▸ What the task asks:
Set down, please, exactly the lines below that run from the line with "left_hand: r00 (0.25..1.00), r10" to the line with "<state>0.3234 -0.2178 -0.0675", both lines included.

------------------------------

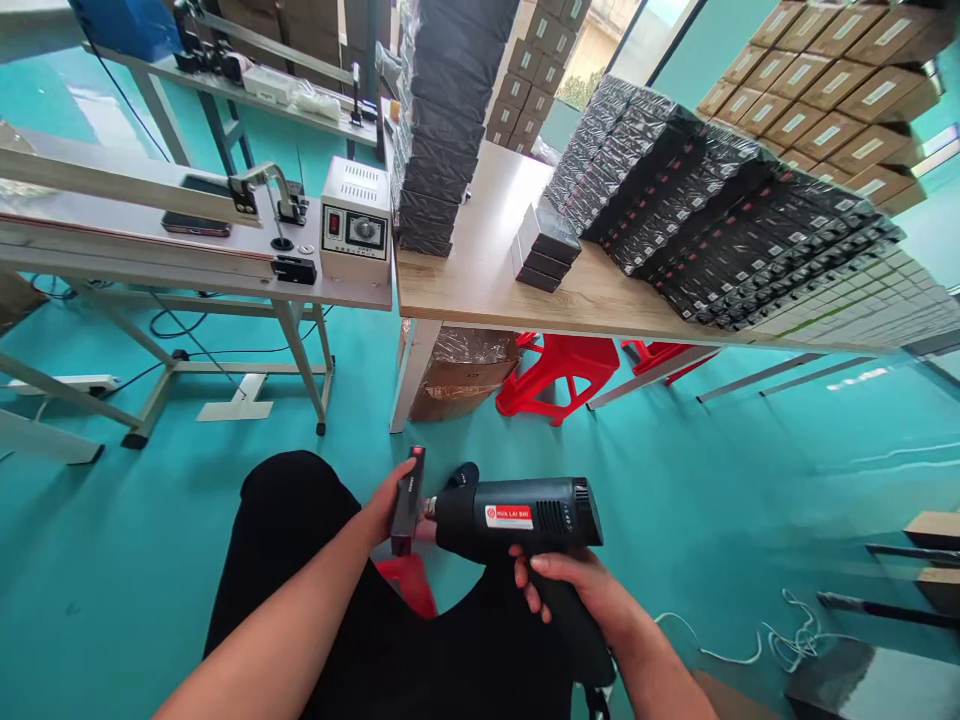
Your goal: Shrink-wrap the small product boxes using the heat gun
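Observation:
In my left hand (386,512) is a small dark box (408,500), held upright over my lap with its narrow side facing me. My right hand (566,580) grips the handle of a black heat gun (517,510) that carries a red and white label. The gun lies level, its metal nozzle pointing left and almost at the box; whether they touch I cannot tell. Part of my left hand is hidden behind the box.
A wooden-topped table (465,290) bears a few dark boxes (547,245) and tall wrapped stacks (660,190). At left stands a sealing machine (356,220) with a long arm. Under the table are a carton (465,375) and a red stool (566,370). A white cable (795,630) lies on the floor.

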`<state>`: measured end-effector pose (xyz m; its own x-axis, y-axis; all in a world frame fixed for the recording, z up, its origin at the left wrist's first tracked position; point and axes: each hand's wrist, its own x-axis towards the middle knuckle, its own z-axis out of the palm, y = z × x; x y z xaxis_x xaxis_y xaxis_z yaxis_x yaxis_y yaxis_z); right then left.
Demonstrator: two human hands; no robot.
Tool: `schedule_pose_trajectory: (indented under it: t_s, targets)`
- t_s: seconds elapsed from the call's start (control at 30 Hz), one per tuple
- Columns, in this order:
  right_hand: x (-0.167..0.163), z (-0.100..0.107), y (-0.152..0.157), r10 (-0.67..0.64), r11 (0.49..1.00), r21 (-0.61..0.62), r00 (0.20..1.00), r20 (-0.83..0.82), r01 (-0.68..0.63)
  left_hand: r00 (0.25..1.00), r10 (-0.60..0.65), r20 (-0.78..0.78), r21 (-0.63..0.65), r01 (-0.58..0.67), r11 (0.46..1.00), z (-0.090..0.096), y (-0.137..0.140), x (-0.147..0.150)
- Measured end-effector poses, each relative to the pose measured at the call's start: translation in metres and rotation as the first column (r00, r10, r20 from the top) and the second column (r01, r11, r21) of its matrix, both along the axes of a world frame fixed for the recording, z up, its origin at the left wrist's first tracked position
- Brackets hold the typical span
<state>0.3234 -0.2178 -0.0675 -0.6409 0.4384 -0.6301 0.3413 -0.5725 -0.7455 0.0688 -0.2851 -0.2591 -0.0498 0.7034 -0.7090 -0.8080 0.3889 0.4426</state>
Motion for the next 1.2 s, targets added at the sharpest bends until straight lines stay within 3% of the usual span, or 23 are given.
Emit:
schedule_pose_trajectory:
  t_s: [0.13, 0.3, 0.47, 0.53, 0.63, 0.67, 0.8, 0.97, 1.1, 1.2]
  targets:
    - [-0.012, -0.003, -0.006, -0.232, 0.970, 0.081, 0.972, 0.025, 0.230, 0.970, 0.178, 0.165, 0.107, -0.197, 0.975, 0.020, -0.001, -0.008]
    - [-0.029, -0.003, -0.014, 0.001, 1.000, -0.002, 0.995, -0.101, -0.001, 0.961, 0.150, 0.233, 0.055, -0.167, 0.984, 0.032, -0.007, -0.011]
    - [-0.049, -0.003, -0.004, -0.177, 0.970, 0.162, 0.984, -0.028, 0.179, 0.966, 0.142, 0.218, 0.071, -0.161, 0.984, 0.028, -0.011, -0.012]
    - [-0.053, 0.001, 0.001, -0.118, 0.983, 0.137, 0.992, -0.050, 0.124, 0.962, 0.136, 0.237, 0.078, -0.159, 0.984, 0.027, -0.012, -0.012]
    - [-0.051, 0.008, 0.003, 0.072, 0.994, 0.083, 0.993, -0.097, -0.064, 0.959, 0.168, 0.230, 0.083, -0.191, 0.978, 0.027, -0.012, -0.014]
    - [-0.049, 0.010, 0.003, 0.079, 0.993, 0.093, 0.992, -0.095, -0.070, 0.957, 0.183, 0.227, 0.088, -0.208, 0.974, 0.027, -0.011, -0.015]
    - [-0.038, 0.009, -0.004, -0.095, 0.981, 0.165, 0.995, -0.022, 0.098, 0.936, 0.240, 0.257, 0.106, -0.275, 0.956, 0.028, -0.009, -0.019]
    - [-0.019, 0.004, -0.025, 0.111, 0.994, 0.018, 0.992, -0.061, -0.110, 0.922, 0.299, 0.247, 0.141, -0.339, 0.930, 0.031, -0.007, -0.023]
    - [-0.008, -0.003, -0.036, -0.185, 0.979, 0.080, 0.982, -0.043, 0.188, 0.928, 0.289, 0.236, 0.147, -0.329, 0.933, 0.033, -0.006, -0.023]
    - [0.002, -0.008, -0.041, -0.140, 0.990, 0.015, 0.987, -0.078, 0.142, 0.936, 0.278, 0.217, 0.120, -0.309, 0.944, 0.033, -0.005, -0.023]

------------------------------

▸ Output below:
  left_hand: r00 (0.25..1.00), r10 (-0.60..0.65), r20 (-0.78..0.78), r21 (-0.63..0.65), r01 (-0.58..0.67), r11 (0.46..1.00), z (-0.090..0.096), y (-0.137..0.140), x (-0.147..0.150)
- Measured end-effector poses, each relative to the pose measured at the call's start: translation in metres and rotation as the first column (r00, r10, r20 from the top) and the second column (r01, r11, r21) of its matrix, both along the axes of a world frame fixed for the recording, z up, its origin at the left wrist's first tracked position
- Brackets hold the typical span
<state>0.3234 -0.2178 -0.0675 -0.6409 0.4384 -0.6301 0.3413 -0.5725 -0.7455 0.0688 -0.2851 -0.2591 -0.0498 0.7034 -0.7090 -0.8080 0.3889 0.4426</state>

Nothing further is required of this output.